Giorgio VI e il discorso che cambiò la storia

(11 febbraio) C’è stato un tempo in cui le parole erano importanti, assai più di oggi. Restavano scolpite nella pietra, nel racconto della Storia. Un tempo che lentamente si è trasformato, all’alba della nostra epoca, di pari passo con i cambiamenti obbligati dalle tecnologie e in cui è diventato poi fondamentale come dirle quelle parole, come comunicarle a milioni di persone, che non avrebbero più avuto a disposizione solo il racconto delle gesta, del discorso in una piazza, ma avrebbero ascoltato, sentito direttamente in una piazza moltiplicata all’infinito.

La vicenda di re Giorgio VI, sovrano balbuziente salito al trono d’Inghilterra nel 1936 dopo l’abdicazione del fratello Edoardo, è al centro de Il discorso del re, film diretto da Tom Hooper e interpretato splendidamente da un pugno di attori “illuminati”: Colin Firth il Duca di York in procinto di diventare re, Helena Bonham Carter sua moglie Elizabeth (e quindi madre dell’attuale regina Elisabetta) e Geoffrey Rush il logopedista Lionel Logue che aiutò il sovrano a combattere il suo difetto prima e dopo la salita al trono.

Il discorso del re è il racconto privato di una grande vicenda pubblica, che oggi sembra straordinariamente attuale. Quella di Giorgio VI fu la prima incoronazione trasmessa dalla Bbc, e nel film si trasforma in un simbolo per raccontare l’istante esatto di una grande trasformazione, di un passaggio della Storia.

Il Duca Alberto prima di diventare re era un uomo condizionato dalla balbuzie e dalla disistima di sé causata dallo scarso amore del padre; quando incontra il logopedista Lionel è insicuro e ferito ed è l’ambito “privato” che viene svelato da questo bellissimo film. Tra cronaca, storia e romanzo Il discorso del re è la storia un uomo che non sa parlare ma ha l’ingrato compito di dare voce a un popolo intero. È il racconto-biografia di un grande governante della nostra epoca recente, descritto nel suo lato privato e in parte sconosciuto. Hooper con uno stile molto misurato, senza eccessi, ma filmando spesso con un obiettivo che distorce e rende anche visibile il disagio del Duca Alberto, ha il pregio di svelare un episodio poco conosciuto della Storia e di utilizzarlo per raccontare altro. Il suo diventa quindi, soprattutto, un film sul potere della comunicazione e dei mezzi di informazione. Un film che racconta da un punto di vista particolare la nascita della politica “trasmessa” e raccontata attraverso gli strumenti tecnologici, che l’hanno poi cambiata, trasformata per sempre e condizionata.

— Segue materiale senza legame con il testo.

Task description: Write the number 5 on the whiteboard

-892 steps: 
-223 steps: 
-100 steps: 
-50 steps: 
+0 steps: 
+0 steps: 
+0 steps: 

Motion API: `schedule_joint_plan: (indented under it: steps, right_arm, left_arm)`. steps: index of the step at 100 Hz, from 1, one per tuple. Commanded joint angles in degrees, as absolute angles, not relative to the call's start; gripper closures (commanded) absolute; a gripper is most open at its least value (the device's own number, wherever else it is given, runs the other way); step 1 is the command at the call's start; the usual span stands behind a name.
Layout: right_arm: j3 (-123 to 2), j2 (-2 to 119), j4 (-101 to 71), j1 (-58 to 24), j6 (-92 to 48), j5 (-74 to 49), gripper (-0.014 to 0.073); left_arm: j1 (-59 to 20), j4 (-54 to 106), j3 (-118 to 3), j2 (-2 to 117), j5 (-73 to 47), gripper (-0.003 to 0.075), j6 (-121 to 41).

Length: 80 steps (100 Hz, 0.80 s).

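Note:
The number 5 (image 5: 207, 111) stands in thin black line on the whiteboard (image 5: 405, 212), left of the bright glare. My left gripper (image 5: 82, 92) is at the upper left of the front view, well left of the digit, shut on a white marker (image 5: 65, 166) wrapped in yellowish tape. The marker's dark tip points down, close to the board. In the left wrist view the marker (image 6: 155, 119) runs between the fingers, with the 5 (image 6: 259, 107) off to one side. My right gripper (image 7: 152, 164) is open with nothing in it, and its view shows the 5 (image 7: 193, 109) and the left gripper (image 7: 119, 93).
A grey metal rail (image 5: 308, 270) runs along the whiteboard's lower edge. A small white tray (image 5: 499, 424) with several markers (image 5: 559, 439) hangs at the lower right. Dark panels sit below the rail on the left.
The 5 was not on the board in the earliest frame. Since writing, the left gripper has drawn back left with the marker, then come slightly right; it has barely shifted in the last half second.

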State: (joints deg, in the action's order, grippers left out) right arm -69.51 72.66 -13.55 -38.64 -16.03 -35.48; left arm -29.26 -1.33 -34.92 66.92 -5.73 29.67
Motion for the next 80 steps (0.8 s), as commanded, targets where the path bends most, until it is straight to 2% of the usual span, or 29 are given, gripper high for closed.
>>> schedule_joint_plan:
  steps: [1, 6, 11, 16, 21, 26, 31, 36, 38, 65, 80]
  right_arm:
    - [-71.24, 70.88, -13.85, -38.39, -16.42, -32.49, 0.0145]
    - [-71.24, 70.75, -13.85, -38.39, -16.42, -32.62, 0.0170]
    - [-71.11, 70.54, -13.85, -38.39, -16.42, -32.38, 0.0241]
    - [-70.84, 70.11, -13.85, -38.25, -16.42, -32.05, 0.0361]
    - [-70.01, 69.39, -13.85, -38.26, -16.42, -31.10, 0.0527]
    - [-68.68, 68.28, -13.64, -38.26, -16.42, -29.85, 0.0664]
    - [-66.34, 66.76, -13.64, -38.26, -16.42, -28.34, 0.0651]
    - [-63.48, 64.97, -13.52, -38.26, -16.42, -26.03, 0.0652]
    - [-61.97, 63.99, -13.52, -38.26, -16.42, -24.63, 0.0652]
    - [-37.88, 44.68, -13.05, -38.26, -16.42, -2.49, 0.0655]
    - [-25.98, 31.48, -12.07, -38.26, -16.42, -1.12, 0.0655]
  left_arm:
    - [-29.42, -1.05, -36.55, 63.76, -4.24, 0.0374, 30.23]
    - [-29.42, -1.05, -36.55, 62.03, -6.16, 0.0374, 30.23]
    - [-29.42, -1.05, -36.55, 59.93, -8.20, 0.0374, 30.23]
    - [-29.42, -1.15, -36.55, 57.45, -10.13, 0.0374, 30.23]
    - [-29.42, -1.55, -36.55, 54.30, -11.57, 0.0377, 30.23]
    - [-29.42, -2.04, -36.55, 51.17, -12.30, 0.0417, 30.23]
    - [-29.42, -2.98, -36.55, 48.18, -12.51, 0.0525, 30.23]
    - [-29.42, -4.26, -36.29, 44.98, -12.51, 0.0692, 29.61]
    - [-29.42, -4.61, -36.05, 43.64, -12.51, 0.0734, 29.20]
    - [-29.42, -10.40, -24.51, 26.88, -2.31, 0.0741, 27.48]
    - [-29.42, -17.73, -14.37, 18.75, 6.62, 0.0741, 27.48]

Ed è infine anche un’opera che provoca un’incredibile nostalgia per un tempo in cui la cura nelle cose contava, era un fattore importante, sempre. Non stiamo parlando dello sterile rispetto della forma, ma dell’importanza del semplice gesto fatto nella maniera corretta, come ad esempio il parlare davanti a un microfono di uno speaker che quando apriva bocca sapeva di rappresentare la gloriosa emittente per cui lavorava e della cura che per questo metteva nel suo lavoro. Parliamo del rispetto, della stessa identica cura a cui, anche in risposta alla precedente, era tenuto un governante, o un re addirittura. Un tempo in cui le parole erano importanti ma anche il tempo in cui iniziava a essere determinante saperle dire e comunicare. Poi, dopo, questo cammino non si è più arrestato. Poi, negli anni a seguire, la storia racconta che un candidato presidente degli Stati Uniti perse le elezioni perché non era abbastanza telegenico e perché il sudore sul suo labbro che brillava davanti alle telecamere lo rendeva ridicolo e insicuro di fronte al suo affascinante avversario... Poi tutto è cambiato e si è trasformato ed è così che, anche per questo, oggi le parole bellissime del “discorso del re” ci sembrano così lontane, irripetibili.